Written on Our Hearts
Fr. Lawrence Jagdfeld, O.F.M., Administrator
Today's reading from the Prophet Jeremiah tells us that God will write the new covenant on our hearts. I will place my law within them, and write it upon their hearts; I will be their God, and they shall be my people. (Jeremiah 31:33bc) These sentiments are echoed by a contemporary of Jeremiah's, the Prophet Ezekiel. I will give you a new heart, and a new spirit I will put within you. I will remove the heart of stone from your flesh and give you a heart of flesh. (Ezekiel 36:26) You will be my people, and I will be your God. (Ezekiel 26:28b)
These statements are in stark difference to the way the covenant was expressed in the Torah: Now, if you obey me completely and keep my covenant, you will be my treasured possession among all peoples, though all the earth is mine. (Exodus 19:5) When Ezekiel references the hearts of stone, he is referring directly to the Sinai covenant, written on tablets of stone. By saying that the new covenant is to be written on our hearts, Jeremiah and Ezekiel are preparing us for Jesus's covenant of love: By this all men will know that you are My disciples, if you have love for one another." (John 13:35)

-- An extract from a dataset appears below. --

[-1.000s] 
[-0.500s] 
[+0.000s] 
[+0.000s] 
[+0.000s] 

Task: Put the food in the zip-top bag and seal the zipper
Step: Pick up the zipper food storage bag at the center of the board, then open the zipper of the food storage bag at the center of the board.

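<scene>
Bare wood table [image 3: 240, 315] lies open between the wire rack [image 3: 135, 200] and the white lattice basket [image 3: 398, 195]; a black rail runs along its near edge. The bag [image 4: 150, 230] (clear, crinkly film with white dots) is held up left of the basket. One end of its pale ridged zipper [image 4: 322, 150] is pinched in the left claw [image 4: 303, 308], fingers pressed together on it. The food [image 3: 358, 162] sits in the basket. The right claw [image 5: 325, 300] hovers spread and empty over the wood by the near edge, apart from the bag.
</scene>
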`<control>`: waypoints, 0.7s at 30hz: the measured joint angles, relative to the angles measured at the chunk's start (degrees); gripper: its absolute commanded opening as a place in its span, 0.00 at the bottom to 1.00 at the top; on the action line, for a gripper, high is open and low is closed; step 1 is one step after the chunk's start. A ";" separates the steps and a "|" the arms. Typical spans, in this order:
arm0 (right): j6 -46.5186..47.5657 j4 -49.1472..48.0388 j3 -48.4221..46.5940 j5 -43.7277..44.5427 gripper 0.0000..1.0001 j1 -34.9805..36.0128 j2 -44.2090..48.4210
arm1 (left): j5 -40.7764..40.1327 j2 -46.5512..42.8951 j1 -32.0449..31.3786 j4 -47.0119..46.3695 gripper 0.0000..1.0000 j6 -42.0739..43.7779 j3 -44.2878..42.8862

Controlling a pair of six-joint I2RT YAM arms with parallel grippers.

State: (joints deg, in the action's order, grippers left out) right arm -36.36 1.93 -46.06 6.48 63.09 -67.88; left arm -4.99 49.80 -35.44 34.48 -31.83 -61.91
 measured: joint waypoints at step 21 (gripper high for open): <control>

The conditional statement that Moses reports to the people of Israel is what we might say to a child, not yet mature enough to understand. "If you take out the garbage and do your other chores. . ." In its infancy, God's people, did not understand unconditional love. By the time of the Exile, Jeremiah and Ezekiel have plumbed the depths of God's love and remove the conditional "if" from the statement. We are God's and God is ours.
Unfortunately, we still hang on to such conditions. When disasters such as Hurricane Katrina or the Christmas Day tsunami happen, many opined that God was punishing those people because they were so sinful. Such comments reveal only their capriciousness; God could never be so petty, so vindictive. Natural disasters are what they are; i.e. the natural events of an imperfect world. A people who are identified by their love for one another would forget about affixing motives to God and would simply reach out to those affected in love and generosity.